When at least 99% of game developers start releasing native ports of their games for Linux (not Wine wrappers), Linux can and probably will overtake Windows in the desktop market. Until then I don't see it happening, Microsoft knows it and supports/encourages graphic engine developers to use DirectX that is not portable to Linux unless ran through Wine translator. Also high-end gaming hardware is lagging months behind Windows drivers, that does not improve the situation.

P.S.
A lot of new games are written entirely or partly in .NET 3.0<. Parts of it will never be ported or will take very long time to be ported to Mono, particularly graphic APIs tiesd to DirectX features.


----------



## throAU (Jun 25, 2012)

^^ by the same token, there are plenty of games being written for Nintendo, PS3, and also ported to Mac lately that are not DirectX or .NET based, but use OpenGL.  These could be ported.


But Linus' refusal to have a stable driver ABI is only killing 3d hardware support.


----------



## UNIXgod (Jun 25, 2012)

When steam has a port it will be interesting. It will be left to the game developers to deal with creating portable software or not. 

Here is left 4 dead running on linux with steam:

http://www.phoronix.net/image.php?id=valve_linux_dampfnudeln&image=valve_linux_l4d24_show&w=1920


----------



## sossego (Jun 26, 2012)

kr651129 said:
			
		

> The older Linux gets the more popular it has become but it's been getting slower from what I've seen.  Do you think that Linux can continue the direction it's been headed without turning into Microsoft v2?



The reasons that Linux distributions are slow are:

The system has a kernel with a low hertz rate.
Installing multiple desktops will result in applications for one- say KDE4- to be running while you are logged in to another- say GNOME2.
With Redhat's Fedora and Canonical's Ubuntu, one is given an instant yet bloated system complete with Desktop.
Linux is an option that frees many companies from dependency on Microsoft.


----------



## throAU (Jun 26, 2012)

The other reason Linux is getting slower and more on par with Windows, etc. is because it is becoming feature comparable.

Features don't come for free, and if you compare the feature set of say, a 1995 distribution running FVWM to a 2012 distribution running KDE, the feature set is vastly different.  Ditto for comparing the 1995 distribution to Windows 95.


----------



## SR_Ind (Jul 1, 2012)

expl said:
			
		

> When at least 99% of game developers start releasing native ports of their games for Linux



Would game developers write their applications for a broken graphical system?  



			
				throAU said:
			
		

> The other reason Linux is getting slower and more on par with Windows, etc. is because it is becoming feature comparable.


Windows deliver*s* more features (in order of magnitudes) per LOC. The chief culprits are: 

the GPL license of the Linux -  It*'*s not possible to incorporate code from another library to cover the last 5% features of your application.
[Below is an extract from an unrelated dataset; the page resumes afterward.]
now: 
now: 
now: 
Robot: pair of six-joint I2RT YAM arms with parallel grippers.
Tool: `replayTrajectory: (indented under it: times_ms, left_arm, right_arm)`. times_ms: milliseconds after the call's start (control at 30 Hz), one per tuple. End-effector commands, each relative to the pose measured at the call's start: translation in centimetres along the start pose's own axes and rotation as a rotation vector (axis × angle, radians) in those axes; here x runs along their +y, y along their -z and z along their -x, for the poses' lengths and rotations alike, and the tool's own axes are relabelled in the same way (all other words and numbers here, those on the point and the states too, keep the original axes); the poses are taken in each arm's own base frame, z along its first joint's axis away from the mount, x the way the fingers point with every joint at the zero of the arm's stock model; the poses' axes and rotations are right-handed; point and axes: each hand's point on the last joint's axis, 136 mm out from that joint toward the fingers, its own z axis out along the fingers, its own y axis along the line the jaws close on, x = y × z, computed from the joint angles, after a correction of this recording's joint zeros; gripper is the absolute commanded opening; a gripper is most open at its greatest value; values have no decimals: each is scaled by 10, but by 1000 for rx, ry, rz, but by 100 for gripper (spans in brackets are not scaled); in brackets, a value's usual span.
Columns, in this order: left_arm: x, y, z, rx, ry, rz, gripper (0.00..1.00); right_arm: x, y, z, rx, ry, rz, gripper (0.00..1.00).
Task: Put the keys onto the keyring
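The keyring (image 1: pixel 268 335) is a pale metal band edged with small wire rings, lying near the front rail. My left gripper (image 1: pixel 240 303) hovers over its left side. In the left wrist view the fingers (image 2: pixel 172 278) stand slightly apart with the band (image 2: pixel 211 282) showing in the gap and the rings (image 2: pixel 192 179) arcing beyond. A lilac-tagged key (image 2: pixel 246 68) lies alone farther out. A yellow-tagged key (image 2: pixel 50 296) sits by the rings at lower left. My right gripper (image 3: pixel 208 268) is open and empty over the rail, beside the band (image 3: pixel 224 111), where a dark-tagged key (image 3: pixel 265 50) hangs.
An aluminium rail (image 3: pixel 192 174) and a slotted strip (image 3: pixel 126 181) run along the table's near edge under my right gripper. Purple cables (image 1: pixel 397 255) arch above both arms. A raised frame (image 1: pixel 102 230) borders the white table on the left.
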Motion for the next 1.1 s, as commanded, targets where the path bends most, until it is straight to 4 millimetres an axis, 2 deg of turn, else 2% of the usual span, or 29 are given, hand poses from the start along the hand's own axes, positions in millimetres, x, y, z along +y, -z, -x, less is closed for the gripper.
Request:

You have to use it as a whole at the minimum (provided it is LGPL). If your app has many such 5% chunks, it is a sure way to bloatware. Alternatively, write a from the ground up implementation which requires funding
Lack of software development discipline - Why should I share my disk space with Perl and Python just to get the xserver running? This happened because some genius thought it to be a smart move to get some string parsing done via Perl. My reading of xorg sources tell me that Perl is only required during the first time configuration. Any developer with some semblance of professionalism would write that routine in plain C inside the xserver code itself
Non-existent package management - In every Linux distro there's some kind of meta package (xorg drivers for example) which would install stuff that you don't need. If you remove useless stuff the package manager do*es*n't take it too kindly, it will remove the meta package itself along with a host of other components.

There are many more.

[*] [*] [*]


----------



## FIlIPy65 (Jul 1, 2012)

I think that not so much, for many reasons (some posted here).

Linux has grown and can keep growing in the enterprise world. Small businesses saving with software, corporations wanting their own system or a secure and trusted system, and so on.

In the desktop world it's a little complicated. I think Haiku can grow so much than Linux on soon future. _[What? -- Mod]_

Some thoughts. :x


----------